Start of Block

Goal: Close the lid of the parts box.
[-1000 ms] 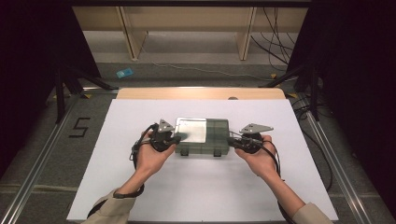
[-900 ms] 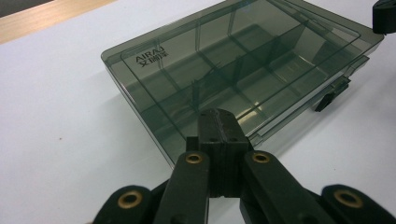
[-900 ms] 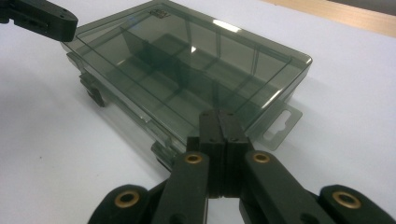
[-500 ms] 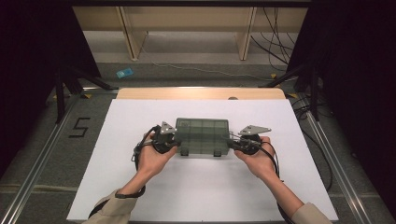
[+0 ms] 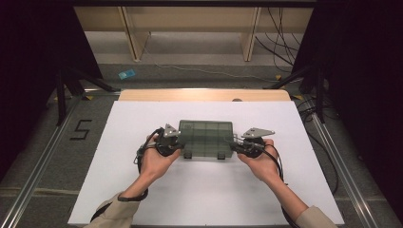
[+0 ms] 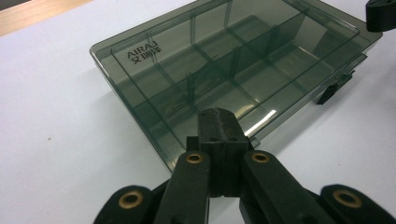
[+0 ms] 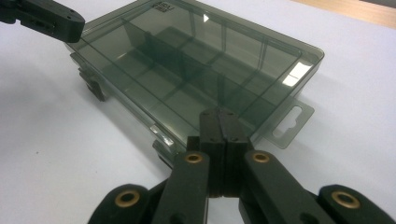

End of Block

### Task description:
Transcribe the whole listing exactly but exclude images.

### Response area:
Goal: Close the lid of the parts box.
[-1000 ms] 
[-900 ms] 
[-900 ms] 
[-500 ms] 
[+0 ms] 
[+0 ms] 
[+0 ms] 

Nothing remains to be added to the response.